Imagine for example the following structure. It consists of the natural numbers, coloured blue, together with the integers, coloured red. The successor operation is the natural one.
If you want a more formal description, our structure $S$ is the union of the set of all ordered pairs $(a,0)$, where $a$ ranges over the natural numbers, and the set of all ordered pairs $(b,1)$, where $b$ ranges over the integers. If $x=(a,0)$, define $S(x)$ by $S(x)=(a+1,0)$, and if $x=(b,1)$, define $S(x)$ by $S(x)=(b+1,1)$.
This structure $S$ satisfies your axiom, but is quite different from the natural numbers.
There are much worse possibilities. In the above description of $S$, instead of using all pairs $(b,1)$ where $b$ ranges over the integers, we can use all pairs $(b,1)$, where $b$ ranges over the reals.
Remark: Because of the wording of the question, we addressed only the issue of order type, which is settled by the second-order version of the induction axiom, and is indeed equivalent to it. Order types of models provide only weak information about the structure of models of first-order Peano arithmetic.
There is an important set-theoretic issue here: to be "categorical", a theory must have only one "model". If some reasonable candidate for second-order ZFC was categorical, its unique "model" would have to be the class of all sets. But then it would not have a set model, so it would actually be inconsistent in second-order semantics.
Put another way: there is a cardinal $\kappa$ such that if a countable theory in second-order logic has any model, then it has a model of size less than or equal to $\kappa$ (this is related to the Löwenheim number of second-order logic). But it would not make sense to call a set theory "second order ZFC" if its unique model had size less than $\kappa$, since we know there are sets larger than $\kappa$. And no matter what countable second-order theory we consider, we will never manage to exceed $\kappa$. (Surely any reasonable candidate for second-order ZFC would have at most a countable number of axioms.) So most of the set-theoretic universe would be omitted by any candidate for "categorical second-order ZFC".
Nevertheless, there are theories that are often called "second order ZFC". One such theory is just ZFC, but with the axiom scheme of replacement replaced by a single second-order axiom that quantifies over every class function $f$, and says that the image of any set under any class function is again a set. These theories are not categorical in second order logic, but at least they are consistent, and their models are much more nicely behaved than arbitrary models of first-order ZFC.
Best Answer
There is an important distinction to make. The second-order induction axiom is just that - an axiom. It can be interpreted in several ways.

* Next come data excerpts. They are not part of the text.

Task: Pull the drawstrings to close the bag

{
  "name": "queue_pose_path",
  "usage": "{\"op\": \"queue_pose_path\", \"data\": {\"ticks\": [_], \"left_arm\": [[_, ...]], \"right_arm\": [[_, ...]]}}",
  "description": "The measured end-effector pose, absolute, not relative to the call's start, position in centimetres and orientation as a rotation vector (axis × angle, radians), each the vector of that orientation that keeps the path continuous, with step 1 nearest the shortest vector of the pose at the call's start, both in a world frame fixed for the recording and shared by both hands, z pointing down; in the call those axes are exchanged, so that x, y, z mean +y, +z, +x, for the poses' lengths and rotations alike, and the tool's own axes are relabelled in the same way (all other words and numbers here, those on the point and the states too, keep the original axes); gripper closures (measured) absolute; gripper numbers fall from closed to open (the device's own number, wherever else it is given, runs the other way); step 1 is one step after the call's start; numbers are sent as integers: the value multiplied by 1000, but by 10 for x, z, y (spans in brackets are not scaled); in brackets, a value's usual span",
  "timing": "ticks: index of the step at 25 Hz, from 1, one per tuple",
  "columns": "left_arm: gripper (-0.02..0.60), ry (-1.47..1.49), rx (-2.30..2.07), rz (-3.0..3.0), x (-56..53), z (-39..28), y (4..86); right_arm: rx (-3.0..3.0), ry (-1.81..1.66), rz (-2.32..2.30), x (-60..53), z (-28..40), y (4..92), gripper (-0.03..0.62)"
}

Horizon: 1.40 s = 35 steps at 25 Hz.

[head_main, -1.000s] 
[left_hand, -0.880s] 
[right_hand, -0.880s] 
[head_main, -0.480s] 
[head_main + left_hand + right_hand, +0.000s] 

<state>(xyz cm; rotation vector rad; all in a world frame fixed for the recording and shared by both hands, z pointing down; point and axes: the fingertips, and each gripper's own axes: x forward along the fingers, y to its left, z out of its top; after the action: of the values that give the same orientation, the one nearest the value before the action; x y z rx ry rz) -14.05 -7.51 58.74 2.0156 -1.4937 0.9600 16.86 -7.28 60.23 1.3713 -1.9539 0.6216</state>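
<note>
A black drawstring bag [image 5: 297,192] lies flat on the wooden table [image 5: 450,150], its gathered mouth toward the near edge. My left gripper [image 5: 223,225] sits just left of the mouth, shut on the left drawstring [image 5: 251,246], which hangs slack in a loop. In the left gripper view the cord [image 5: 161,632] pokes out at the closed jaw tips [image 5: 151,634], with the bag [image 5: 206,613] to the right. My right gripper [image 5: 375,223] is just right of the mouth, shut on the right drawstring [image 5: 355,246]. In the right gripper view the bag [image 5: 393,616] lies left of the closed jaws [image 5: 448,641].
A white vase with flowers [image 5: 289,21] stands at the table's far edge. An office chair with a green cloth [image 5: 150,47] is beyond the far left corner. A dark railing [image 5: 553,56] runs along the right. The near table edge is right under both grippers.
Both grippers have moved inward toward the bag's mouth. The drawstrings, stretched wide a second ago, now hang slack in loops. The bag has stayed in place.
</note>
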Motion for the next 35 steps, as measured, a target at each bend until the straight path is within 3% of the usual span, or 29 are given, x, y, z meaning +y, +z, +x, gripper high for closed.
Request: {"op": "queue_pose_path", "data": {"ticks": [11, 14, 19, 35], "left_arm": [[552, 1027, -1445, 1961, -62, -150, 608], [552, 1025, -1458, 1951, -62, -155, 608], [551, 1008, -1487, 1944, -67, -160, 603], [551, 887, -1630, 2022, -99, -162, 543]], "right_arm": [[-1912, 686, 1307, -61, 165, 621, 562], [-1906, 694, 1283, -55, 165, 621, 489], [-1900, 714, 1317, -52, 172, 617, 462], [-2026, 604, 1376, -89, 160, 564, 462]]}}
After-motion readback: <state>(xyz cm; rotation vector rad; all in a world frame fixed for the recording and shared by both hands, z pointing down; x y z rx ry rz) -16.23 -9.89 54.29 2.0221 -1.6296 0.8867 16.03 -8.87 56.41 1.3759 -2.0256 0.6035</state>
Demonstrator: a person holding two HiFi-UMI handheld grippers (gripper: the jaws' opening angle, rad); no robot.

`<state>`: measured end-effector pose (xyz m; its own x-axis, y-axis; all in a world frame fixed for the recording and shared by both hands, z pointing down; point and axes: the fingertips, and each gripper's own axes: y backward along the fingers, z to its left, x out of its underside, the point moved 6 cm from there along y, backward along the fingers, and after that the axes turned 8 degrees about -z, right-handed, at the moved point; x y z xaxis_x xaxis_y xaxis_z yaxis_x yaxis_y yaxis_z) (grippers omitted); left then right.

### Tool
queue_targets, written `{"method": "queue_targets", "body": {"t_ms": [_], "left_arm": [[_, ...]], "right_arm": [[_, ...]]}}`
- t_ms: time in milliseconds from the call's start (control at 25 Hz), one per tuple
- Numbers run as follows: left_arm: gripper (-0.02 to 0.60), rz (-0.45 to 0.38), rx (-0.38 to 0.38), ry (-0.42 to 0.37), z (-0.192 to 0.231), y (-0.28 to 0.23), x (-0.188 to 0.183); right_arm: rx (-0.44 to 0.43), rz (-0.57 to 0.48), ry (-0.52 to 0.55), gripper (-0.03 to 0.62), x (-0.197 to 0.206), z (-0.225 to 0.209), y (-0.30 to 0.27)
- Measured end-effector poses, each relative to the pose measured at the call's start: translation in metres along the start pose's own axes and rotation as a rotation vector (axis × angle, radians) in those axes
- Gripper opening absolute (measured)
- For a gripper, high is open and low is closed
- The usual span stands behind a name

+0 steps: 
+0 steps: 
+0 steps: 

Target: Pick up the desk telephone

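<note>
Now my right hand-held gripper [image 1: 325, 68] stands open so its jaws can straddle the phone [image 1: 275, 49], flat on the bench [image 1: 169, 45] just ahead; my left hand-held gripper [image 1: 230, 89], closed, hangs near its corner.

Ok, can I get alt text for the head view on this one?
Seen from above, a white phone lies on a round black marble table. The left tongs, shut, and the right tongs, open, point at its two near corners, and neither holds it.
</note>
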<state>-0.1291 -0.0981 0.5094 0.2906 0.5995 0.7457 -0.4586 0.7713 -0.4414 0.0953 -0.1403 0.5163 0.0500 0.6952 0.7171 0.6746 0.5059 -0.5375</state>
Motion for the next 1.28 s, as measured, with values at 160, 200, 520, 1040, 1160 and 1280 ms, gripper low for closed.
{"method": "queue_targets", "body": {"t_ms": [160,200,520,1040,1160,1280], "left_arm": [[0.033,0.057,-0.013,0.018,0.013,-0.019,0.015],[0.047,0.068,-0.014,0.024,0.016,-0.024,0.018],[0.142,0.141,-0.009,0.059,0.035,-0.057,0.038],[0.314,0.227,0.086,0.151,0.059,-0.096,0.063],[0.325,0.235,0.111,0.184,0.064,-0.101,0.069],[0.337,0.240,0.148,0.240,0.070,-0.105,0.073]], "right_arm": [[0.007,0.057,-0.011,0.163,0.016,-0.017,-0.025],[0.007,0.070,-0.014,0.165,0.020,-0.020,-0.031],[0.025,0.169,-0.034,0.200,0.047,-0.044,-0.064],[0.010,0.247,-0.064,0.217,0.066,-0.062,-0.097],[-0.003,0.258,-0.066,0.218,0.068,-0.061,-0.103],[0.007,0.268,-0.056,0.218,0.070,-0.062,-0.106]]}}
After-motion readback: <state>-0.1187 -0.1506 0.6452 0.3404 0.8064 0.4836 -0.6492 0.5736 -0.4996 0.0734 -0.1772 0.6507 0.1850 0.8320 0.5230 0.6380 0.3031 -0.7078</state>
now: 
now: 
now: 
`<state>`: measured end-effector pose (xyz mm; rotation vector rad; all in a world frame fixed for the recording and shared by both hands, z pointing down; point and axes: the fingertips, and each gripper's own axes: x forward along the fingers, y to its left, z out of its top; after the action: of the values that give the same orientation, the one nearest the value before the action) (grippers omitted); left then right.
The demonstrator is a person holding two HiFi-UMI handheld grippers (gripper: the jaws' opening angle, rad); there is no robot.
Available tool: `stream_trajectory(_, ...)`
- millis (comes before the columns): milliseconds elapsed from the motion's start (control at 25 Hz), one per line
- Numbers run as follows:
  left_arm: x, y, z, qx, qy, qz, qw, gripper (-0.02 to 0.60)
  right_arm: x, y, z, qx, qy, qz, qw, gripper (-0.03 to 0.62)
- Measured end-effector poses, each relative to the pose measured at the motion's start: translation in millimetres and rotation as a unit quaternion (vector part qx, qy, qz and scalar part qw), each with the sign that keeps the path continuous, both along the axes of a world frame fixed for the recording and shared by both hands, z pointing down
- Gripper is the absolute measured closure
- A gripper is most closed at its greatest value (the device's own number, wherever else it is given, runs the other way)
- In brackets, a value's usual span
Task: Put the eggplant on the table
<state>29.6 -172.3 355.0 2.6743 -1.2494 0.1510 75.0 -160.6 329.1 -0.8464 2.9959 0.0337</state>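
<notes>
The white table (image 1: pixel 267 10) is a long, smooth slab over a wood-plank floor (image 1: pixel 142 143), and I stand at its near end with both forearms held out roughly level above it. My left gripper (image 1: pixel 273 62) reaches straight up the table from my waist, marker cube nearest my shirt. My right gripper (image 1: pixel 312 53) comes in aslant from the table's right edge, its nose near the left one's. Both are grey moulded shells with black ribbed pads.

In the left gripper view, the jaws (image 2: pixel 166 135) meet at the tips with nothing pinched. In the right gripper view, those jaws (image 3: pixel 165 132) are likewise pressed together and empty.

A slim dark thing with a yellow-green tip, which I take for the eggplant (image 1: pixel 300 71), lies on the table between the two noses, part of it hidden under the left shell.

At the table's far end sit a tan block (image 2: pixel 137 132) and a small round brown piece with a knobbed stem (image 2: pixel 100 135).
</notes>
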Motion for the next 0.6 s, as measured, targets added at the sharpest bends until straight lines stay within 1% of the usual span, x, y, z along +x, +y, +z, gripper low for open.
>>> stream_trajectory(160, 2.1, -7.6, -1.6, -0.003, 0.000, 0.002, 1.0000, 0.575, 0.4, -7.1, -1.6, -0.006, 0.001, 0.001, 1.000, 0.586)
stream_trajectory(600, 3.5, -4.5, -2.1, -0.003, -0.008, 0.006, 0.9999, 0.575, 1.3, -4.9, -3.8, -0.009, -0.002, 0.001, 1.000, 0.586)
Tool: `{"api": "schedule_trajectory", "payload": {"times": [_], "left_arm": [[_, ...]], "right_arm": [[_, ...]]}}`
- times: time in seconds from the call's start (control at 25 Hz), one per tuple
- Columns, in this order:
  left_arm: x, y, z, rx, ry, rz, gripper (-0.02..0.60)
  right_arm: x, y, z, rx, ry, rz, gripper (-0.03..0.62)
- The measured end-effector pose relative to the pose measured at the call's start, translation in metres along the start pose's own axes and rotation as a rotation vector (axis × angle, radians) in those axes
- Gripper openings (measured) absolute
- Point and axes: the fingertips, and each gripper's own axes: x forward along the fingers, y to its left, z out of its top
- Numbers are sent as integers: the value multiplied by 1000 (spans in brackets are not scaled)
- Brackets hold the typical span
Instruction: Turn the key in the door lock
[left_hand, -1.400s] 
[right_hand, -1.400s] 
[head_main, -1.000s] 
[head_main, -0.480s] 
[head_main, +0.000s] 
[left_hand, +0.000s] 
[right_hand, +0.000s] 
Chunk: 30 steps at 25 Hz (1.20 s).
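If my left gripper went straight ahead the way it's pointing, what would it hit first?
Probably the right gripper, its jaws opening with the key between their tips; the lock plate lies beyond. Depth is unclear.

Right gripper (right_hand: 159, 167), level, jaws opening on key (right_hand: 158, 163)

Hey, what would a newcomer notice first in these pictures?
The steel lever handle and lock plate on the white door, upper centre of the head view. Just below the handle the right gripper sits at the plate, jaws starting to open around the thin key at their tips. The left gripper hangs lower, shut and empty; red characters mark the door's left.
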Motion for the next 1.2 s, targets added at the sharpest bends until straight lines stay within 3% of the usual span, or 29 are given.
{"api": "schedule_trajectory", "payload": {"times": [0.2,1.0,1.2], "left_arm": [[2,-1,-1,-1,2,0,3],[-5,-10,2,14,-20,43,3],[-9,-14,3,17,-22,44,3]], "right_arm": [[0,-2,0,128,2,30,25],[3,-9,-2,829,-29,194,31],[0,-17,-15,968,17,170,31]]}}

In normal second-order arithmetic, $Z_2$, we do have the usual second-order induction axiom $$ (\forall X)\big [(0 \in X \land (\forall n)[n \in X \to n+1\in X]) \to (\forall n)[n \in X]\big ] $$ But $Z_2$ is usually studied with first-order semantics, and in that context it is an effective theory of arithmetic subject to the incompleteness theorems. In particular, $Z_2$ includes every axiom of PA, and it does include the second-order induction axiom, and it is still incomplete.
Therefore, the well-known categoricity proof must not rely solely on the second-order induction axiom. It also relies on a change to an entirely different semantics, apart from the choice of axioms. It is only in the context of these special "full" semantics that PA with the second-order induction axiom becomes categorical.
Now, if we fix a sound deductive system for $Z_2$, the change of semantics has no effect whatsoever on the formulas that are provable. So, even though $Z_2$ with full second-order semantics is categorical, for any sound effective deductive system there are still true formulas of $Z_2$ that are neither provable nor disprovable in that system.
This answers a question in the comments, "How can a categorical theory be incomplete?" The answer is that categoricity is determined both by the choice of axioms and the choice of semantics, while completeness in this sense is determined by the axioms and the choice of a deductive system. (Here "complete" means that the set of provable theorems is a maximal consistent set.) There is no reason why, in a general setting, categoricity should imply completeness. In fact, it doesn't.
No matter what semantics we wish to use, it is simply impossible - by the incompleteness theorems - to come up with any effective deductive system that extends PA and is complete in the sense of the previous paragraph. Moving to higher-order systems helps us prove additional true propositions about the natural numbers, but we can never find a deductive system to prove all of them.